Review of Alfred Hitchcock's Rear Window

I was 15 when I first saw Rear Window, and I loved it. Of course, my motives were not entirely pure, at least not purely cinematic. I was in love with Grace Kelly; Jimmy Stewart's behavior towards her in the film was utterly incomprehensible to me. He seemed like an idiot for putting her off, especially since she so obviously wanted him.
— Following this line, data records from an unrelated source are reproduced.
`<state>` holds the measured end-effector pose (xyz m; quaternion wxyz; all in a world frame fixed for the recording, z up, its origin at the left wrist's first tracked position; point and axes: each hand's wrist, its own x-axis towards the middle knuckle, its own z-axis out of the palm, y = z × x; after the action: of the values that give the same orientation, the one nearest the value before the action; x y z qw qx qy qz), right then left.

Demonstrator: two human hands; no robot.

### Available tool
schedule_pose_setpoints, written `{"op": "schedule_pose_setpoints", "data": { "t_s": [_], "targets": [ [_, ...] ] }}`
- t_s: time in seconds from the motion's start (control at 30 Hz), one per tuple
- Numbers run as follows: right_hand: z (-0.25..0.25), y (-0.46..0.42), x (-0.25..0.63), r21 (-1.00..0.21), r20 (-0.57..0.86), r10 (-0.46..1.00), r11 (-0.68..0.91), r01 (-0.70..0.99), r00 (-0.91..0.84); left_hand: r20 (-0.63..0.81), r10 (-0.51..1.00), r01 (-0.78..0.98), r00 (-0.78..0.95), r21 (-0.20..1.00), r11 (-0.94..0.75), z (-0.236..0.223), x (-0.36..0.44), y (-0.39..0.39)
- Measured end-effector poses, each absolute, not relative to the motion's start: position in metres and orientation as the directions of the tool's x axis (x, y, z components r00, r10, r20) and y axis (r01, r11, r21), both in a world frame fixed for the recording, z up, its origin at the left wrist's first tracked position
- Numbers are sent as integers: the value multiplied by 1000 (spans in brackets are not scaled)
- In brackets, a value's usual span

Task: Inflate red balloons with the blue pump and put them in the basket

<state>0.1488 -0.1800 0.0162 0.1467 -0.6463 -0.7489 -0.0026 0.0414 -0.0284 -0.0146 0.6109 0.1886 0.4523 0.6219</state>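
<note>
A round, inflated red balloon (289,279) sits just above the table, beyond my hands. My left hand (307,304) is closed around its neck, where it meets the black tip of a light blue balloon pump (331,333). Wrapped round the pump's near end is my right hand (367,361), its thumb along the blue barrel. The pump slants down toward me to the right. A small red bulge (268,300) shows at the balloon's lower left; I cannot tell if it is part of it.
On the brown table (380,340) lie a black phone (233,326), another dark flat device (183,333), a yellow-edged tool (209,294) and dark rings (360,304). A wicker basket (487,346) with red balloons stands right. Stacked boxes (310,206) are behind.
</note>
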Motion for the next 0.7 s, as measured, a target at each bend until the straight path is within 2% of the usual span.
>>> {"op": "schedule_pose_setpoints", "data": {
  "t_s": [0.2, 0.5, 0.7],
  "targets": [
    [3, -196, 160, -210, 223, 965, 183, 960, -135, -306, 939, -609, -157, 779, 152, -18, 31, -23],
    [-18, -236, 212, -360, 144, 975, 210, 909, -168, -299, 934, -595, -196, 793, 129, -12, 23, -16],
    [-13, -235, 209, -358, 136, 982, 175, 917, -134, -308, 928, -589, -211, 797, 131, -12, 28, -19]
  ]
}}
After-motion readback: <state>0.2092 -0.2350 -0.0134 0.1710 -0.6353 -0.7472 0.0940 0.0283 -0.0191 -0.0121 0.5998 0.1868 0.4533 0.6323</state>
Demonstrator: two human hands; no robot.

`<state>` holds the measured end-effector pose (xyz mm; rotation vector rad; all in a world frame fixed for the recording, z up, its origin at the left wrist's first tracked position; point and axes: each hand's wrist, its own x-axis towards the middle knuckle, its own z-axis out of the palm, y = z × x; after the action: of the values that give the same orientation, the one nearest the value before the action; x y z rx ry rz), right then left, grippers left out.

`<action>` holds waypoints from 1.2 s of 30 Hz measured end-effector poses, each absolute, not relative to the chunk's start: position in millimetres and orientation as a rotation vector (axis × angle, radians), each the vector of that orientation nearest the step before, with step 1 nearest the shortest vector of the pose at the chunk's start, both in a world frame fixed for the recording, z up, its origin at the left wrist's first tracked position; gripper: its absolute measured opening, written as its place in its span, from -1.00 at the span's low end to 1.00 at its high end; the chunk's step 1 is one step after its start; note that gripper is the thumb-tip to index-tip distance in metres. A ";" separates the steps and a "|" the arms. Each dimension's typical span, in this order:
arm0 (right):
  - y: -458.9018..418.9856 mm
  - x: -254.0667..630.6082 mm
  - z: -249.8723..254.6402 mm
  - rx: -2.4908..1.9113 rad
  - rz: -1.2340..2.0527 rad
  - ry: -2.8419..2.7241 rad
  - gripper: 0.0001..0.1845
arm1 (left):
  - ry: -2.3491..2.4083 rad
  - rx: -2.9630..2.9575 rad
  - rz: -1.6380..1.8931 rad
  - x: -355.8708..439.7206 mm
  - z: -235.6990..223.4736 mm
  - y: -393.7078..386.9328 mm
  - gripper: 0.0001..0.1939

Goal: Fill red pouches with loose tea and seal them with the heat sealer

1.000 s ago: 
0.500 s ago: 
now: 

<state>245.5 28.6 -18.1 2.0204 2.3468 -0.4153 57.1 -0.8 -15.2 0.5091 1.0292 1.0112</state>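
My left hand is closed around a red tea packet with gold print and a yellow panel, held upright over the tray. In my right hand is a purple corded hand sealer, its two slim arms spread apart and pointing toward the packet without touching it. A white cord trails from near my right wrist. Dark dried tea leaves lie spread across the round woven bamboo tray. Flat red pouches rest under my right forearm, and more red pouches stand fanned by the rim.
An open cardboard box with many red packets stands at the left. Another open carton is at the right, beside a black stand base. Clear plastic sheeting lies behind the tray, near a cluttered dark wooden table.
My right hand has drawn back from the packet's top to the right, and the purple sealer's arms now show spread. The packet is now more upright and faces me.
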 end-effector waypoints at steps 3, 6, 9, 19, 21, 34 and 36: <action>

There were other reasons. It was a wonderful suspense film, absolutely riveting, and funny to boot and even at that time I knew that I was attracted by more than the murder mystery. The film represents a fascinating combination of intimacy and non-intimacy. People who are usually completely isolated from one another are bound together in a community of shared experience by an external event, a heat wave, though they are unaware of it. They are united only through the voyeurism of Stewart, who enjoys watching them in their separate apartments through the rear window of his and living vicariously through them. The community exists in his mind; we see it through his eyes. I sensed and responded to his fantasy, just as I sensed the guilty pleasure of my identification with his Peeping Tom-ism.

Later, I came to realize that the viewer's sense of being implicated was a deliberate intention on Hitchcock's part, and that it involved more than just a little innocently prurient voyeurism. (Though in the pre-sexual revolution 1950s, "Miss Torso's" exposing her naked back as she drops her halter was a lot more daring, and titi...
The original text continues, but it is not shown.